Of course, one word kept coming up again and again: Boundaries.
Boundaries can be tricky, said Dedeker Winston, a relationship coach and cohost of the “Multiamory” podcast, which explores all types of romantic relationships. The most important part about boundaries is that they are “rules or limits you have put on your own behavior that protect you,” Winston said.
In other words, you’re not using boundaries to change anyone else’s behaviors. Your boundaries are meant to protect you, not to be used as a weapon against others.
Take some time to reflect on your boundaries and come up with plans for enforcing them. If your boundary is violated, you might decide to remove yourself from a conversation, change the way you engage with a person, or even break up with someone.

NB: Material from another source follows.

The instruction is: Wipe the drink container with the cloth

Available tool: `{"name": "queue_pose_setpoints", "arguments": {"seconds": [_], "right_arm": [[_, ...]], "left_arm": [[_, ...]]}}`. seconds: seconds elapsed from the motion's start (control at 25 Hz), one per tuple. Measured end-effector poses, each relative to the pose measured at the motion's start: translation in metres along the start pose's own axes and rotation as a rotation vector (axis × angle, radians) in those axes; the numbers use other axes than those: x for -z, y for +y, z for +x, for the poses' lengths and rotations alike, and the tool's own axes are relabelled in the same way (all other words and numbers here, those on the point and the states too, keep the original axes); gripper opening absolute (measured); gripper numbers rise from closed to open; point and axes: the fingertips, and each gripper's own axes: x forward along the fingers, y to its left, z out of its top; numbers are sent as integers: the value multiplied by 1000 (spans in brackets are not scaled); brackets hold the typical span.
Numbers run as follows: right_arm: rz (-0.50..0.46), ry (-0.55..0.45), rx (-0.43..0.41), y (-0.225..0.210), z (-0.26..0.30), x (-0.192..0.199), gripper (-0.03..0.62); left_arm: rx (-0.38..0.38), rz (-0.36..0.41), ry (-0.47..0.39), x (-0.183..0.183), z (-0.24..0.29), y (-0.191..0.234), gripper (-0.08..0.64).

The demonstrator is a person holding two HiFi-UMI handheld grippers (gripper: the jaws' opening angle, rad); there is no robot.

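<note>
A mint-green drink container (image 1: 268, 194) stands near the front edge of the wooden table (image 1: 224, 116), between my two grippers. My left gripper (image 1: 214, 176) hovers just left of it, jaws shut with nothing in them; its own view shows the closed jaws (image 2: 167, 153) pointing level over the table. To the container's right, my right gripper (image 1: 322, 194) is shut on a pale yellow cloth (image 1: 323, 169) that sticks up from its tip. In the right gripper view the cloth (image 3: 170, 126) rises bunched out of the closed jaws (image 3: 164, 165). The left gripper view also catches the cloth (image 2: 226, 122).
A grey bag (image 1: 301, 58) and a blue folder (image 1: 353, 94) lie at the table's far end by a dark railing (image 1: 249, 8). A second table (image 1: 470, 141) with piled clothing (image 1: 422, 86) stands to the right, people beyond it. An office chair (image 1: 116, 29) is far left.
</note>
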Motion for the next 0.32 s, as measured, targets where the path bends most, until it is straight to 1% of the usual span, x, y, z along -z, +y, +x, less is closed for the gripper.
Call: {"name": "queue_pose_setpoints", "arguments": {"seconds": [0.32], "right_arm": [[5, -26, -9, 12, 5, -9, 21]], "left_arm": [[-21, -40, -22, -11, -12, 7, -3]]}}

In any case, it does require “strength of will to apply it to your own behavior,” Winston said.
Knowing your feelings and boundaries leads to more intimate communication between partners, said Darlene Lancer, the author of “Codependency for Dummies.” When you’re talking, try to be radically vulnerable. And when you’re listening, try to be radically curious.
“That’s what keeps relationships alive,” Lancer said. “The aliveness comes from the authenticity.”
To be authentic with others, you first have to be authentic with yourself. Which means you have to know yourself, value yourself, and express yourself — even if that might generate conflict or discomfort.
“When you please and you try to adapt, this gap between your real self and who you want to present to the world grows wider and wider,” Lancer said. “Imagine Pinocchio, growing a nose every time he lies.”
“And when you do the opposite — when you’re authentic, even when it’s uncomfortable — you grow your real self,” she said. “It ignites all your inner power.”